Contrats publics : le pouvoir du juge de moduler les pénalités de retard est limité.
1- Il est admis que le juge administratif puisse moduler à la hausse comme à la baisse les pénalités de retard contractuelles (CE, 29 décembre 2008, OPHLM de Puteaux, req. n° 296930).
En effet, dès lors que cela lui est demandé, le juge administratif peut réduire ou augmenter le montant des pénalités de retard, dans la mesure où ces pénalités « atteignent un montant manifestement excessif ou dérisoire eu égard au montant du marché ».
Ce faisant, en 2008, le Conseil d’Etat a posé le cadre général de l’appréciation et de la modulation éventuelle des pénalités de retard, lequel méritait d’être précisé (notamment compte tenu des diverses décisions de jurisprudence prises, dans ce cadre, par les tribunaux administratifs et les Cours administratives d’appel).
2- Le Conseil d’Etat a donc précisé (CE, 19 juillet 2017, req. n° 392707) comment le juge peut appliquer ce pouvoir de modulation des pénalités contractuelles.

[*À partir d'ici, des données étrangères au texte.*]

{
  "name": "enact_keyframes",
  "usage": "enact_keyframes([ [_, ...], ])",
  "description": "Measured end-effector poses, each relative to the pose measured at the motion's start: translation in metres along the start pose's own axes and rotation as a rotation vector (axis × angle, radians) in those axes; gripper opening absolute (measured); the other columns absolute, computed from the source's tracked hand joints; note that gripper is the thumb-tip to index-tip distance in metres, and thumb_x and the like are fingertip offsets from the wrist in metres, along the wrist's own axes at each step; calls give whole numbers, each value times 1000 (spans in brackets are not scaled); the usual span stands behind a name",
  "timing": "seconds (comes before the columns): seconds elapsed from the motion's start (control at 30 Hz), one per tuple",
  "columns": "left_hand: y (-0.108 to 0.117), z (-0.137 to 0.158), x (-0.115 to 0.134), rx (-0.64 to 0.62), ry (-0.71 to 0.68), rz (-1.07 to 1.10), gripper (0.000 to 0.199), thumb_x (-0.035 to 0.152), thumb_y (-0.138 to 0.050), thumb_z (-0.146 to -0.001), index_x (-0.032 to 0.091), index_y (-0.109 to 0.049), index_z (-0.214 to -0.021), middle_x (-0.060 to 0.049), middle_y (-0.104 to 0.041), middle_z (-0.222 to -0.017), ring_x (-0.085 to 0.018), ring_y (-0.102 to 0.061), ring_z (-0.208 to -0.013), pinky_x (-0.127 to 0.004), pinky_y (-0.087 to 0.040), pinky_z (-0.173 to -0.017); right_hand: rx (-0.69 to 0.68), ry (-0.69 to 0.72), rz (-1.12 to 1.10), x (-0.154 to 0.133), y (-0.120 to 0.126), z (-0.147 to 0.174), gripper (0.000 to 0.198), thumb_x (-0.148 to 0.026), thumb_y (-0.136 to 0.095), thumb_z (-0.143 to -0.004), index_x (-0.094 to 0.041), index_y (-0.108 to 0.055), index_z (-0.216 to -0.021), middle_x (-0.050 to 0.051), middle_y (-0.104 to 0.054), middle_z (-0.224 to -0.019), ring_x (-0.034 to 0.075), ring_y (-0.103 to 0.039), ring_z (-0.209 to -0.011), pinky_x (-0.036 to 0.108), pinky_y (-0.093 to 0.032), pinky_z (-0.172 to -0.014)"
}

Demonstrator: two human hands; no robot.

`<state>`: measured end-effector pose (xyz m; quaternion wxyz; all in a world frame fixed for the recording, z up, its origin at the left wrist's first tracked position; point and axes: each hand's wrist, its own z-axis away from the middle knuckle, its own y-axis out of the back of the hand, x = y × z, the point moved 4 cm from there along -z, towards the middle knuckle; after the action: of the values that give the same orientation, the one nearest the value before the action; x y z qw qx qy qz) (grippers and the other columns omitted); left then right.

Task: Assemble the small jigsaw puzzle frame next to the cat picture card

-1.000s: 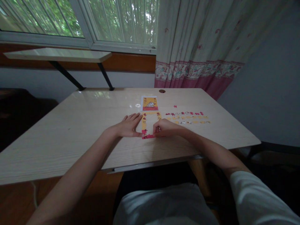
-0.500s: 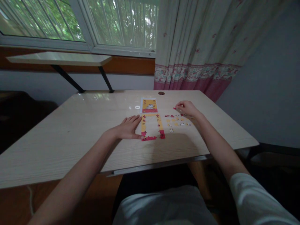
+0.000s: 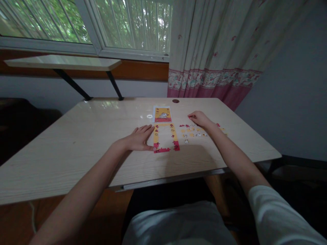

Il rappelle au préalable que les pénalités de retard visent à procurer à l’acheteur public une réparation forfaitaire résultant du seul fait que le cocontractant n’a pas respecté les délais contractuels. Il n’y a donc pas de lien entre ces pénalités de retard et un préjudice qui aurait été éventuellement concrètement subi par ailleurs par l’acheteur public.
Le Conseil d’Etat précise donc qu’il est inutile, pour le cocontractant d’évoquer une disproportion entre le montant des pénalités infligées et le préjudice subi par l’acheteur public ou même l’absence de préjudice subi par ce dernier.
En revanche, le Conseil d’Etat précise qu’il appartient au juge de vérifier si l’acheteur public a subi des préjudices pour vérifier, s’il doit corriger le montant des pénalités, et que le montant final appliqué ne soit pas inférieur au préjudice subi.
Il y a donc asymétrie de situation :
- le cocontractant ne peut pas évoquer l’absence de préjudice ou le préjudice faible de l’acheteur public pour « paramétrer » à la baisse les pénalités de retard ;
- l’acheteur public ne doit, pour sa part, pas avoir à supporter un préjudice, de sorte que les pénalités ne doivent, en tout état de cause, pas être inférieures à ce préjudice …
C’est donc dans ce cadre particulier que le juge, invité à moduler les pénalités de retard, doit vérifier – de façon exceptionnelle – si les pénalités atteignent un montant excessif ou dérisoire « eu égard au montant du marché et compte tenu de l’ampleur du retard constaté dans l’exécution des prestations ».
Etant précisé qu’il appartient au cocontractant, qui demande une modulation des pénalités, de fournir l’ensemble des éléments d’appréciation, telles notamment que les pratiques observées dans des marchés comparables ou tenant aux caractéristiques particulières du marché.
3- Il n’est pas inutile de relever que dans cette affaire le cocontractant avait 3 ans de retard sur l’exécution d’un marché de 6 mois.
En conséquence, l’acheteur public avait infligé des pénalités qui représentaient plus de 115% du montant total du marché. La Cour administrative d’appel avait d’abord confirmé les périodes de retard imputables à l’entreprise, et avait ensuite réduit ces pénalités d’environ 80%, ce qui ramenait le montant total des pénalités à 25% du montant total du marché.
Ainsi, alors même que le montant des pénalités restait, proportionnellement, colossal par rapport au montant du marché, le Conseil d’Etat a remis en cause – pour des raisons juridiques certes – la décision d’appel notamment au motif qu’il n’avait pas vérifié le montant du préjudice invoqué par l’acheteur public.
La prochaine décision, attendue, de la Cour à nouveau saisie pour statuer devrait permettre d’appréhender mieux la « proportion » entre le montant final des pénalités et leur caractère ou non excessif. Néanmoins, l’orientation donnée par le Conseil d’Etat à ce stade conduit à retenir que le montant final des pénalités pourrait être plus élevé que 25% du montant total du marché.
4– Cette décision ne peut que conduire les opérateurs économiques à examiner très précisément les pénalités contractuelles prévues et, lorsqu’elles sont excessives ou inadéquates, envisager de ne pas soumissionner compte tenu des risques éventuels de défaillances ou, lorsque cela est possible, les négocier.
C’est, en tout état de cause, un sujet crucial sur lesquels les opérateurs économiques doivent être vigilants.